Despite these challenging judicial environments, criminal procedure must remain anchored to universal norms and the rehabilitative, protective principles of contemporary criminal law. The European Convention on Human Rights (ECHR) stands as a superior norm within our domestic legal hierarchy pursuant to Article 90 of the Constitution. Therefore, the constitutional and statutory safeguards governing trial methods, evidence admissibility, and individual culpability must be executed with absolute fidelity by judicial organs. Ensuring that every citizen under a cloud of suspicion benefits from these universal guarantees is a mandatory requirement of the Principle of Legal Certainty.

The ancient maxim "Justice is a necessity for everyone" forms the bedrock of the rule of law and the collective conscience of society. Statutes must be executed equally over every individual, without discrimination based on language, religion, race, gender, or political opinion (The Principle of Universal Equality).
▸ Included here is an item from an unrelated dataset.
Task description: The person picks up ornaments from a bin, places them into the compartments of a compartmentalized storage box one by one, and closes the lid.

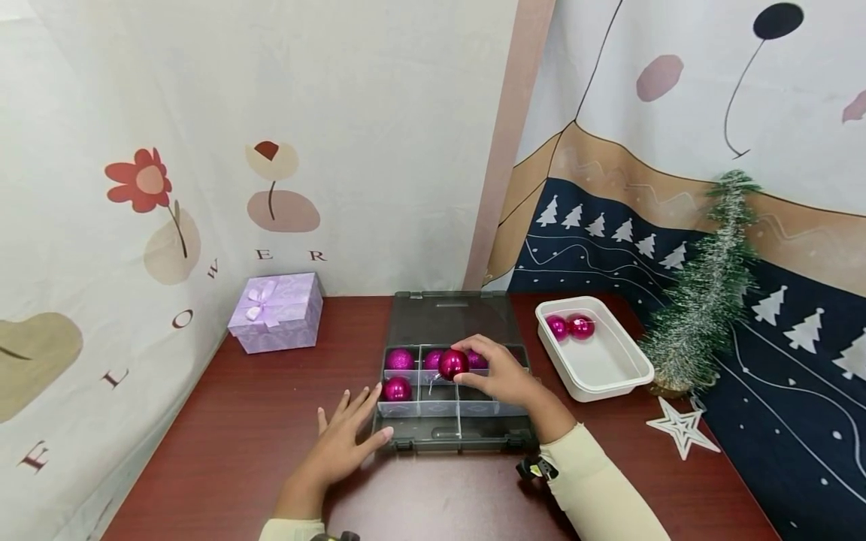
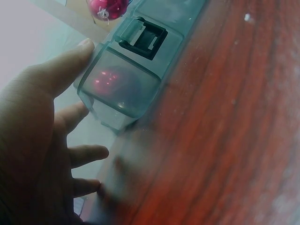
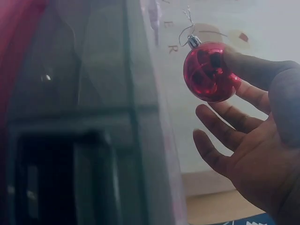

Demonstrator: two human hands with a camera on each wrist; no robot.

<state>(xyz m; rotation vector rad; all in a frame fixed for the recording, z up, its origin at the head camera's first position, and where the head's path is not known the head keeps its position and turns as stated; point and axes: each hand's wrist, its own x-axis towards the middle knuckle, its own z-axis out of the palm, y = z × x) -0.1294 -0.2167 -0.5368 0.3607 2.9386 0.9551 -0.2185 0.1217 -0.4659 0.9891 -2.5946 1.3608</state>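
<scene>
My right hand [image 1: 497, 370] pinches a shiny magenta Christmas bauble [image 1: 453, 364] between thumb and fingers, above the divided plastic box [image 1: 419, 409]. In the right wrist view the bauble's silver cap and wire hook [image 3: 193, 41] show. Three glittery baubles [image 1: 400, 359] sit in the box's back row, partly covered by the held one and my fingers. A shiny bauble [image 1: 397, 389] lies in the front-left compartment. My left hand [image 1: 341, 443] rests at the box's left front corner, fingers spread; in the left wrist view its thumb [image 2: 70, 65] lies against the clear wall.
The box's dark lid [image 1: 446, 315] lies open behind it. To the right, a white tub [image 1: 602, 368] holds two shiny baubles [image 1: 580, 326]. Farther right stand a small tinsel tree [image 1: 710, 300] and a white star [image 1: 683, 428]. A lilac gift box [image 1: 287, 323] sits back left.
</scene>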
Justice must maintain an equal distance from all actors, refusing to serve as an instrument for the powerful or aligned factions (The Principle of Uniform Application of Justice). Justice provides the structural mortar that holds social life together. Those who choose to ignore or neutralize the safeguards of justice today must look at the mirror of history and remember that tomorrow, they themselves may desperately require the protection of those exact same legal shields.

We conclude our structural legal assessment by invoking the timeless definition of justice articulated by the great philosopher of political and moral virtue, Aristotle:

“Justice is the ultimate virtue; it serves as the moral guide in the human quest for a better life, and stands as the political expression of the principle of the common good and mutual benefit that constructs a truly civilized society.”